Un rapport récent de 404 Media révèle que l’FBI a réussi à récupérer des messages Signal supprimés sur un iPhone en extrayant des données conservées dans la base de données des notifications de l’appareil. Voici les détails.
L’historique des notifications accessible même après la suppression de Signal
Selon 404 Media, des témoignages lors d’un procès récent concernant un groupe de personnes ayant tiré des feux d’artifice et vandaliser des biens au centre de détention ICE Prairieland à Alvarado, au Texas, ont montré que l’FBI a pu retrouver le contenu de messages Signal entrants sur le téléphone d’un accusé, même après que Signal a été désinstallé :
Un des accusés, Lynette Sharp, avait plaidé coupable d’avoir apporté un soutien matériel à des terroristes. Lors d’une journée de procès connexe, l’agent spécial de l’FBI, Clark Wiethorn, a témoigné sur certaines des preuves collectées. Un résumé de l’Exhibit 158, publié sur le site web d’un groupe de supporters, précise que ‘des messages ont été récupérés sur le téléphone de Sharp via le stockage interne des notifications d’Apple — Signal avait été supprimé, mais les notifications entrantes étaient préservées en mémoire interne. Seuls les messages entrants ont été capturés (aucun message sortant).’
Comme le souligne 404 Media, les paramètres de Signal incluent une option qui empêche le contenu réel des messages d’apparaître dans les notifications. Cependant, il semble que l’accusée n’ait pas activé ce paramètre, ce qui a apparemment permis au système de stocker le contenu dans la base de données.
Comment fonctionne ce stockage interne ?
Sans détails techniques sur l’état exact du téléphone de l’accusée, il est difficile de déterminer précisément la méthode employée par l’FBI pour récupérer les informations.
En effet, un iPhone peut se trouver dans plusieurs États systèmes, chacun avec ses propres contraintes de sécurité et d’accès aux données, comme BFU (Before First Unlock) et AFU (After First Unlock), entre autres.
De plus, la sécurité et l’accès aux données varient considérablement lorsque l’appareil est déverrouillé, puisque le système suppose la présence de l’utilisateur et permet un accès à un plus large éventail de données protégées.
Il convient également de rappeler que le jeton utilisé pour envoyer les notifications push n’est pas immédiatement invalidé lorsque l’application est supprimée.
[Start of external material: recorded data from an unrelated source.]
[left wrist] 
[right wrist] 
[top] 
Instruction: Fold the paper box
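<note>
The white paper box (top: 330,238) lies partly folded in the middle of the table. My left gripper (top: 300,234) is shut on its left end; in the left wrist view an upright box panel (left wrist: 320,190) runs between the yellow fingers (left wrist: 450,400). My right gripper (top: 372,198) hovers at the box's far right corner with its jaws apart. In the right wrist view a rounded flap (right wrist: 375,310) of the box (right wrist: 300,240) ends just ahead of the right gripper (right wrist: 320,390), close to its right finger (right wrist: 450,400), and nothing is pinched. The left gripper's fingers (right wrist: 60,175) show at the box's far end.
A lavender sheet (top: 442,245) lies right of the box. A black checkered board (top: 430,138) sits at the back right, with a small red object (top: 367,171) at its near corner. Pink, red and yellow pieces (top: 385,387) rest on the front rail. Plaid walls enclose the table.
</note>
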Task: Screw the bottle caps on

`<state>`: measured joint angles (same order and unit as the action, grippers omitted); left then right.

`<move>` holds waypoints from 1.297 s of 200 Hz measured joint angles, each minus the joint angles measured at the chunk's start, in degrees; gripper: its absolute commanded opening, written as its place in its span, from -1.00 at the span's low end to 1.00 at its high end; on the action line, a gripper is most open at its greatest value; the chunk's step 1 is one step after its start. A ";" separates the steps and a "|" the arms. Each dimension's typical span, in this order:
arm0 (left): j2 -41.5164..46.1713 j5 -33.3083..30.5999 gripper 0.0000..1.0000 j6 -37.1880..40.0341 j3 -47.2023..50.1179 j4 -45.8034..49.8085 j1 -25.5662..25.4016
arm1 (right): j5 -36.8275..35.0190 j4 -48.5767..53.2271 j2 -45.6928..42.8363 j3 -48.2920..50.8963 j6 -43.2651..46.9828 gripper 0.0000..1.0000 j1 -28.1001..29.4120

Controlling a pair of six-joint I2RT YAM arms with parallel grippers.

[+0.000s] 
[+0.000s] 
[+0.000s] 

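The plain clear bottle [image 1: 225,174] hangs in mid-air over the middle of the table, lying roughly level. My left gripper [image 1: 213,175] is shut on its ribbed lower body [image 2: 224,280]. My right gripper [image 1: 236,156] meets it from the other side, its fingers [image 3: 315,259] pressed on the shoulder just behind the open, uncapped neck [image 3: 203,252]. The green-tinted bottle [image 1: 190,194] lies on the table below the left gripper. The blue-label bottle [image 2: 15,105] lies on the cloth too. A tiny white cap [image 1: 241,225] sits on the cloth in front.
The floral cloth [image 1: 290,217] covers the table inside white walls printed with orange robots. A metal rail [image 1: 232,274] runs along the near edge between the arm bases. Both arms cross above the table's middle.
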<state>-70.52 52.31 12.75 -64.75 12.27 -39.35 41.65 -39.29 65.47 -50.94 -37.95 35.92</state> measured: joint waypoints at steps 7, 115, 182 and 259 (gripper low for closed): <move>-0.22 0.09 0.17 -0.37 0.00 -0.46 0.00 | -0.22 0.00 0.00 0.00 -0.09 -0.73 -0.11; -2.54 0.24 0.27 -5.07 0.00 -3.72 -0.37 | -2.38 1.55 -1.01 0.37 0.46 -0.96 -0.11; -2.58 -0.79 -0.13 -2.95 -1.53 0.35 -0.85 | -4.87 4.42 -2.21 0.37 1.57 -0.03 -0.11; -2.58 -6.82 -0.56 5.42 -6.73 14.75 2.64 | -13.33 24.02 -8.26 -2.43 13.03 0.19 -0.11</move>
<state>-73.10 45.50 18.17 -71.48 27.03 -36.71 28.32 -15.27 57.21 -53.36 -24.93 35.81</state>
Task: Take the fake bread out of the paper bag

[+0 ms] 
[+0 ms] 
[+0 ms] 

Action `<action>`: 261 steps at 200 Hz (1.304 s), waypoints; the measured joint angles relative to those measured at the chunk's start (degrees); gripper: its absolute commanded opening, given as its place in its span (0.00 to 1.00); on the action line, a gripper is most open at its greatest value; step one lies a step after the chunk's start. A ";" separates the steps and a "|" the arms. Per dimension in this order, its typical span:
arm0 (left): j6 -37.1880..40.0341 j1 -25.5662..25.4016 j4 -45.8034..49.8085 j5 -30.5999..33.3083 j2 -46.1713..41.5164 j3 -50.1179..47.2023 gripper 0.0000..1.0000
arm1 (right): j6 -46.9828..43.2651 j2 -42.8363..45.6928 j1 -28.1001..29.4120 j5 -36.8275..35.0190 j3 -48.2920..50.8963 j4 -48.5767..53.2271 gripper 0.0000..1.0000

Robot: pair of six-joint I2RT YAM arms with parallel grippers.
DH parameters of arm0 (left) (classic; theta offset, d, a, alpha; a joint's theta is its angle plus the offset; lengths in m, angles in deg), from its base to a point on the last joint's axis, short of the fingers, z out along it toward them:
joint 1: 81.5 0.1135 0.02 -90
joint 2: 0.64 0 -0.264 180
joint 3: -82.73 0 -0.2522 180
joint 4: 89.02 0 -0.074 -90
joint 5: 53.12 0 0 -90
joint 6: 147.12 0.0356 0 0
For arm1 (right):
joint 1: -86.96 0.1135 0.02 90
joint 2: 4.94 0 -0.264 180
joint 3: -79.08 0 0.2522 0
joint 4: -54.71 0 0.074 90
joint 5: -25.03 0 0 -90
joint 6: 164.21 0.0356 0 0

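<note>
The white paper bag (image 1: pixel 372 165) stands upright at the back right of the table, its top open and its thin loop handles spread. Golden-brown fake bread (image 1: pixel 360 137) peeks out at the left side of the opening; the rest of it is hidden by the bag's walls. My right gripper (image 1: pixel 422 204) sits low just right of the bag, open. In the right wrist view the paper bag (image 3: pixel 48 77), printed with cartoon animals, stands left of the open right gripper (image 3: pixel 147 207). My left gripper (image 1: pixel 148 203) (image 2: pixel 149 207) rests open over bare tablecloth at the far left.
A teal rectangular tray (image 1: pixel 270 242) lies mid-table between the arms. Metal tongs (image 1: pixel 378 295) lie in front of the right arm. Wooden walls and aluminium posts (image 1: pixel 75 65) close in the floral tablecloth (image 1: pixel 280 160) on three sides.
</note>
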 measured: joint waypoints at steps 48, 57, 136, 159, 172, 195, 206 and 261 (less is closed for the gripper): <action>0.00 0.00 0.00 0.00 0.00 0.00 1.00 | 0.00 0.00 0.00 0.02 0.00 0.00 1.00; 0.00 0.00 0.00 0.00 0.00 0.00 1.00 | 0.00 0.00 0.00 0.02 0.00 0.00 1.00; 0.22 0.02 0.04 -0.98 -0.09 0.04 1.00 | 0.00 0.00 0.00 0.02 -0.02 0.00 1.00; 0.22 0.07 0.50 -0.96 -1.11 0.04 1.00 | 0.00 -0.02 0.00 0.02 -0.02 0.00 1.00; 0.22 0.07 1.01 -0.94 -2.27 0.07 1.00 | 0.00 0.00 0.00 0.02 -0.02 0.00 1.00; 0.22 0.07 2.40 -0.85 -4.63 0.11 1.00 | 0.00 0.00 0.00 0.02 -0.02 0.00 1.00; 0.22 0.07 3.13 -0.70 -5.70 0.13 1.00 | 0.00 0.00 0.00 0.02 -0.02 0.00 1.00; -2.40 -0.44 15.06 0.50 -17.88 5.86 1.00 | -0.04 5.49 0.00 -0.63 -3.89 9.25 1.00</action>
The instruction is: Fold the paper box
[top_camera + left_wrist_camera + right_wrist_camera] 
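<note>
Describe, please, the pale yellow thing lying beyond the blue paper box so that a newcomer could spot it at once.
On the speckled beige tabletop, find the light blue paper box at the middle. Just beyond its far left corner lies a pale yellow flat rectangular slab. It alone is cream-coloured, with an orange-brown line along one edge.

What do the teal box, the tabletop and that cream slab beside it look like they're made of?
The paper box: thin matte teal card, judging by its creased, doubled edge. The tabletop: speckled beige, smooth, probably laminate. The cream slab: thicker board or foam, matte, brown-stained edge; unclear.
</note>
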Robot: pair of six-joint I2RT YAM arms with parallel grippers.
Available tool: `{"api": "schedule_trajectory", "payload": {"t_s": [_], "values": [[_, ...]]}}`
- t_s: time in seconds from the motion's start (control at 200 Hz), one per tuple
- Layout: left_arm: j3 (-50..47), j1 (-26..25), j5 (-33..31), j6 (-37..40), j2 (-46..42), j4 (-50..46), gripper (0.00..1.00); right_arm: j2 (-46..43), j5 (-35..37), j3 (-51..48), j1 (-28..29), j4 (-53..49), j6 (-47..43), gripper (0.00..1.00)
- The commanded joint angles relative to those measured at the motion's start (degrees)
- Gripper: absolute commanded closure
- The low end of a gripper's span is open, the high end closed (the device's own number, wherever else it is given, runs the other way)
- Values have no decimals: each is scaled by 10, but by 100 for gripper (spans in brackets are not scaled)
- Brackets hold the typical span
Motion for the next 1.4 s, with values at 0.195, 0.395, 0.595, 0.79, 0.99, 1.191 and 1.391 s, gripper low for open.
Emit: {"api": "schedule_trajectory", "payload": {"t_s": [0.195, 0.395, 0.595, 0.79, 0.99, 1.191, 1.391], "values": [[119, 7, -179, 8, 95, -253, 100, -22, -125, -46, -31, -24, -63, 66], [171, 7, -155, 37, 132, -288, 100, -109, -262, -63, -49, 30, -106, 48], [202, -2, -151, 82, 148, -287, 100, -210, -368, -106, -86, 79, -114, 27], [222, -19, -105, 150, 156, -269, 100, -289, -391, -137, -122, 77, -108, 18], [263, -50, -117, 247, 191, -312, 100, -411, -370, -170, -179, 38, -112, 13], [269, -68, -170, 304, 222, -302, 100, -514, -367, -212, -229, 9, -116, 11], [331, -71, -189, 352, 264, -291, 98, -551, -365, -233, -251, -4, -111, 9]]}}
Comme le serveur ne peut savoir si l’application est toujours installée après la dernière notification envoyée, il peut continuer à envoyer des notifications, laissant à l’iPhone le soin de décider s’il faut les afficher.
Curieusement, Apple vient de modifier la façon dont iOS valide les jetons de notifications push dans iOS 26.4. Bien qu’il soit impossible de dire si cela est une conséquence de cette affaire, le timing est en tout cas significatif.
De retour sur cette affaire, compte tenu de la description de l’Exhibit 158 selon laquelle les messages ‘ont été récupérés sur le téléphone de Sharp via le stockage interne des notifications d’Apple’, il est possible que l’FBI ait extrait les informations d’une sauvegarde de l’appareil.
Dans ce cas, de nombreux outils commercialement disponibles pour les forces de l’ordre exploitent les vulnérabilités d’iOS pour extraire des données qui auraient pu aider l’FBI à accéder à ces informations.